It's fashionable to criticize Fed Chair Powell for negatively affecting the bond market during his customary press conference on Fed Announcement days, but you can mark today as the 10th announcement in a row where rates moved lower versus the previous session. In my view, Powell's greatest gift today was to simply stand aside and let the market do what it was already inclined to do.
In other words, bonds have been inclined to move lower in yield throughout this week's coronavirus news cycle. They took a break (i.e. underwent a bounce in levels due to technicals and positioning) from that mission yesterday, presumably (hopefully?) for some other reason than to embark on an epic bounce that took rates back up to recent highs. After all, it's not unheard of to see trends pause on the eve of Fed announcements. And now they're free to go about their business.
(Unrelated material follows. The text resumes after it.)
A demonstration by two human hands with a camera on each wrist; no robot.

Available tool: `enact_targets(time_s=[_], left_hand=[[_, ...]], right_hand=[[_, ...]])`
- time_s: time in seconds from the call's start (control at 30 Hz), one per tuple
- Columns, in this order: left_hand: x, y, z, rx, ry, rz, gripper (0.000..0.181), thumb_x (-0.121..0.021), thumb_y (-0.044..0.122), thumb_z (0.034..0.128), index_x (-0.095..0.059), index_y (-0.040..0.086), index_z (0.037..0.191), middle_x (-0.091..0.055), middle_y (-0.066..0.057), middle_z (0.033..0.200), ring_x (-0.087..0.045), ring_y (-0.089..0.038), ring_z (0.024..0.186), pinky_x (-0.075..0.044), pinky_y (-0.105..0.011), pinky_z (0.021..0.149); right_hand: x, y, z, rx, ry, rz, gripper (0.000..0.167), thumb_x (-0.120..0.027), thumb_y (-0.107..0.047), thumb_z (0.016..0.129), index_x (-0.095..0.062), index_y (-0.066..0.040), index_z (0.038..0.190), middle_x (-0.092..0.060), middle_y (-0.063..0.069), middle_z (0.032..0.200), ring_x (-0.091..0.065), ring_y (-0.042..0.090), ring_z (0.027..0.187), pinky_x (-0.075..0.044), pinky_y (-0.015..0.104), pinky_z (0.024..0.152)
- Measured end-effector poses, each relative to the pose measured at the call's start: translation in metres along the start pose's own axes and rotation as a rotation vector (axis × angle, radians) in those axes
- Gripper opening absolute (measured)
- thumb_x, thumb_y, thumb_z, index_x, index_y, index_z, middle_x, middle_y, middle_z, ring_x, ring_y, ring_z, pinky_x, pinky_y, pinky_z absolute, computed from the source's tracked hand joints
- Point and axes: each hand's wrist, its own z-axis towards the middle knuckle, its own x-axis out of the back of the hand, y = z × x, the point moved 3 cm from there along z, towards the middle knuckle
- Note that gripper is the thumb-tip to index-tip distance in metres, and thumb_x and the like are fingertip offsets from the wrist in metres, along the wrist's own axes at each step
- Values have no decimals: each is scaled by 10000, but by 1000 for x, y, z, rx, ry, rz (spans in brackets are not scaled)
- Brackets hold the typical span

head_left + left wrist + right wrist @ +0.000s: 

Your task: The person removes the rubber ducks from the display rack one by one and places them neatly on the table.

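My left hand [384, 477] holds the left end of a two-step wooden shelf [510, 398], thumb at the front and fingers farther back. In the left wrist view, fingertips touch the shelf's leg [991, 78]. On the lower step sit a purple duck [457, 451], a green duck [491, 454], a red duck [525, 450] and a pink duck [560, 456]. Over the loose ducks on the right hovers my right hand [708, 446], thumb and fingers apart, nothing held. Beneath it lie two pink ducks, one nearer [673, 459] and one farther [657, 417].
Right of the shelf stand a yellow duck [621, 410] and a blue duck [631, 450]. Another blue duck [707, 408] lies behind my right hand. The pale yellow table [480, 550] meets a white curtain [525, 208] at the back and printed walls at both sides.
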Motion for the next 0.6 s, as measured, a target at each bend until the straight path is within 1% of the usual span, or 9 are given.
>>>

That explanation looks increasingly plausible in hindsight as bonds were already taking a friendly lead-off ahead of the announcement. As Powell spoke, it became clear there were no whammies for bonds. There were even a few moderately friendly anecdotes (convicted about fighting low inflation, concerned about coronavirus, asset prices may be a bit too high, balance sheet is just barely high enough, manufacturing not in recovery yet, etc.).
Stocks didn't sell-off in any crazy sort of way, but they did sell-off! Bonds benefited a bit from that, both at 9:30am and again after the Fed. 10yr yields ended the day down more than 7bps while MBS only managed to gain an eighth of a point. Reasons for underperformance have been a constant topic of discussion in the MBS Live Huddle, including today's.